Day 4: 30th Sep (Sun), 6:00 pm – 7:00 pm

Popular Open Plenary: Rediscovering traditional ecological knowledge through Barefoot Ecology

Speaker : Anita Varghese

Abstract : Traditional ecological knowledge (TEK) is associated with indigenous or adivasi groups for whom landscapes are repositories of history, home of ancestors, sacred in memory – sources of knowledge, practise and belief. It is in these lived landscapes that we seek to do conservation. Yet when we embark on
the long road to conservation we seem to miss the  rails of those who have lived along that road. Indigenous knowledge or TEK may hold some of the answers that conservation challenges seek to address. Indigenous ways of managing the forest, land and water has sustainability science built into it and has played a crucial role in maintaining and enhancing the quality of the ecosystem. Over the past several years we have tried to look at the conservation values within indigenous knowledge and how this can be integrated within scientific approaches to conservation. Barefoot Ecologists of the Nilgiri Biosphere Reserve are indigenous people who have been trained in scientific methods and combine this with their indigenous knowledge to monitor the health of their landscape. Through barefoot ecological methods, many indigenous youth, have rediscovered their TEK. Conservation requires many role players – the need to expand the canvas to make room for a diversity of approaches has been voiced by several experts. Through citizen science, ecotourism, conservation education and other related initiatives, we have gone all out to include non-experts on to this canvas. We need to make space and assign roles for indigenous views on conservation and in the process understand the crucial factors that keep TEK responsive and dynamic. For too long the discussions on TEK have revolved around its loss, erosion and need for protection and it is time for change.
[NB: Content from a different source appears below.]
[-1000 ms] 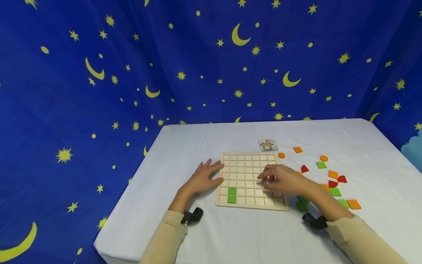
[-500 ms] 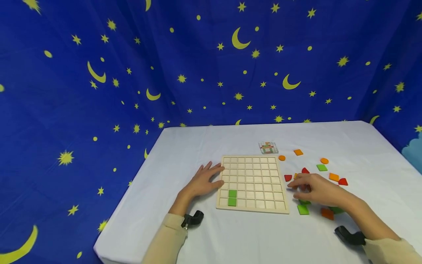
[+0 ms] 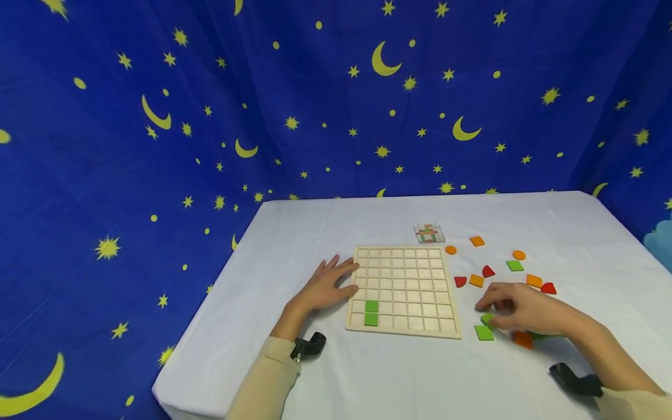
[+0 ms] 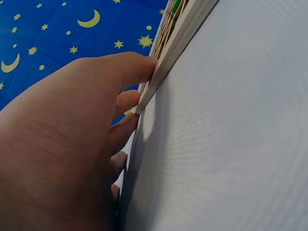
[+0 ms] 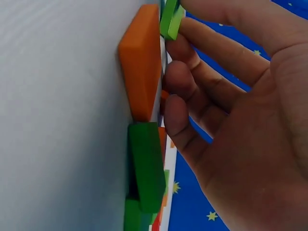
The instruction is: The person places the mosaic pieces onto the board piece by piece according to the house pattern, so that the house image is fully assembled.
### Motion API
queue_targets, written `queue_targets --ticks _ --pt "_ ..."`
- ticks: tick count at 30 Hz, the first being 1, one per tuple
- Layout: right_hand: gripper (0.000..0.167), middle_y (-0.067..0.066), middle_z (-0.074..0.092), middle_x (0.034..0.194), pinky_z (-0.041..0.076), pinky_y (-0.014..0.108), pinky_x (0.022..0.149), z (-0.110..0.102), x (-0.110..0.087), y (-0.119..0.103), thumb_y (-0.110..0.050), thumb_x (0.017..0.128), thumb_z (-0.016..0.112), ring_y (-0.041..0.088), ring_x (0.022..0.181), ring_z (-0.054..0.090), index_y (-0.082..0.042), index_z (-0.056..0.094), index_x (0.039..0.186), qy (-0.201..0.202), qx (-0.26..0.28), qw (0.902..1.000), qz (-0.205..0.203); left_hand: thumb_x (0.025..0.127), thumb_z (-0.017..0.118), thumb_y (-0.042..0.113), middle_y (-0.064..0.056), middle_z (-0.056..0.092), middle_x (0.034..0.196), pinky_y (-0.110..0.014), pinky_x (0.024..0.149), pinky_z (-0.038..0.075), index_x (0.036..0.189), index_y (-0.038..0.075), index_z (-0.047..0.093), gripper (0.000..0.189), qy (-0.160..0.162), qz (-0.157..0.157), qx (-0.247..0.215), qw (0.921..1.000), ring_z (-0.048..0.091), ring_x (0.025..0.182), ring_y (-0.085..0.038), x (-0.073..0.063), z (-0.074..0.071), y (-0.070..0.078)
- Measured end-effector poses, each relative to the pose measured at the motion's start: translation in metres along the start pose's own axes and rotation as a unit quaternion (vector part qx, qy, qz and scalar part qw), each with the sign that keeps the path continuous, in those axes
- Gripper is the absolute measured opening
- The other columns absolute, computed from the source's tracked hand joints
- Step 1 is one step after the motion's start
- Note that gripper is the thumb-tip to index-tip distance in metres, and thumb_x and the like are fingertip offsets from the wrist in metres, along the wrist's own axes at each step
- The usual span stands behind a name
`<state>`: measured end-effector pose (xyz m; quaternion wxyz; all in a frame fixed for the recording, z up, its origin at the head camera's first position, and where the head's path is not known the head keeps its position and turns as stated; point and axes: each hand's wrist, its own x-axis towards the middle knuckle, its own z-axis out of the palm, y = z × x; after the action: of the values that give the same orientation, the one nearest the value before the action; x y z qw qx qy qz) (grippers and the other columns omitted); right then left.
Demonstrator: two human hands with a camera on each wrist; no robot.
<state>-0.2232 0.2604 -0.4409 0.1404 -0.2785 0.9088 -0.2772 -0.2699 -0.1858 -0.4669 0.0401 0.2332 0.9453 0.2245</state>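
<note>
Two flat green square tiles (image 3: 371,306) sit in neighbouring cells of a pale wooden gridded board (image 3: 415,280), second column from the left, bottom two rows. The board lies flat on a white cloth-covered table (image 3: 388,379).

Left hand (image 3: 326,289): fingers spread wide, thumb and fingertips touching the board's left edge; the left wrist view confirms the thumb contact.

Right hand (image 3: 527,306): lowered among loose tiles right of the board, fingers bent, gap to the thumb narrow. A bright green tile (image 3: 487,319) shows at the thumb tip; whether it is pinched or merely touched cannot be told from these angles.

Another green square tile (image 3: 484,333) lies just beside it, nearer the person. An orange tile (image 3: 522,340) lies partly under the hand.

Farther back, an orange square tile (image 3: 476,280) lies between two red quarter-round tiles (image 3: 460,282). An orange disc (image 3: 451,250) lies near the board's far right corner, close to a small card with a printed grid pattern (image 3: 429,233).
</note>
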Motion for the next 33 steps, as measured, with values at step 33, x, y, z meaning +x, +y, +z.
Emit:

Speaker Bio : Dr. Anita Varghese, is Deputy Director at Keystone Foundation. She holds a Bachelor’s in Zoology (Bombay University), Masters in Ecology (Pondicherry University) and a Doctorate in Botany (University of Hawaii). Her long term work looks at the factors that mediate the relationship between people and nature, specifically how the goals of conservation and development can be harmonized. Her interests are in plant conservation specifically on sustainable use, non timber forest products, long term population dynamics of harvested species, traditional ecological knowledge, invasive plants, cycads, and forest trees. She co-ordinates the field courses and research program, while anchoring the Field Ecology Center at Hasanur, Sathyamangalam Tiger Reserve where indigenous people are trained in ‘Barefoot ecology’ – a program that combines scientific methods and traditional knowledge to better understand changes that are taking place in the forests. She is part of the team that runs the  Nilgiris Field Learning Center – a collaborative program of Keystone Foundation and Cornell University, where indigenous youth and undergraduate students from Cornell go through a semester of academics and field research that brings theory and practice, academic and experiential learning into a classroom in the Nilgiri Biosphere Reserve. She is a member of the Plant Conservation Sub Committee of the IUCN, Sustainable Use and Livelihoods Specialist Group steering committee (CEESP/SSC- IUCN) and Cycad specialist group (SSC/IUCN). She is a founding member of the Nilgiri Natural History Society (established 2010).